What will happen next year is a big question on the minds of many in the industry. While many pundits and economists are predicting a recession in the first quarter, many loans are also maturing in 2023. While overall CMBS delinquency rates have remained flat since February, more than $33 billion in office CMBS loans are expected to expire within the next 18 months, which could spell trouble for office owners, according to Colliers. The largest share of loans is in New York, with the rest spread across major cities across the country. “We’ve seen deadline walls in the past and we’ve overcome them,” said Aaron Jodka of Colliers, pointing to capital on hold and investors ready to seize trading opportunities.
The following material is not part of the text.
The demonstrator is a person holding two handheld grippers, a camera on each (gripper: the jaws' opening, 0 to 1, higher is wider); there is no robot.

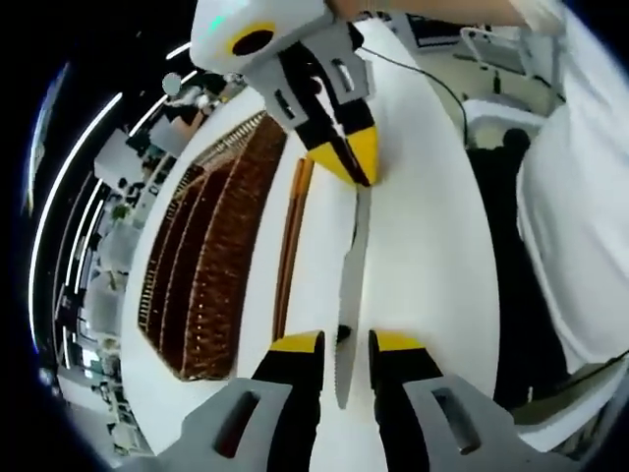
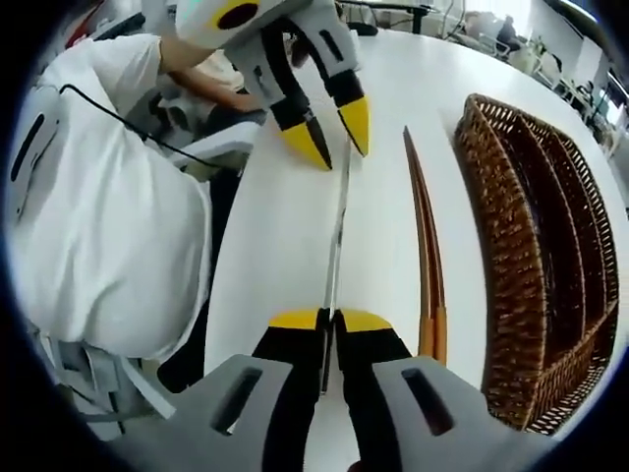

Adding rising interest rates to an industry already struggling with headwinds will certainly cause short-term swings in the lending and selling markets, but it seems many industry veterans are optimistic about in the future and see this period as a period to overcome. “Even with higher interest rates, it’s a good place to invest capital, and that’s what our clients tell us, they actually use less debt to buy real estate because the interest rates interest rates are higher and are investing more of their own equity and money in,” Hessam Nadji, CEO of Marcus & Millichap, told CNBC. Most experts don’t see interest rates coming back down until the end of 2023 or 2024, so until then homeowners and investors will need to take care to consider the best mortgage terms and pay close attention to the rapidly changing environment.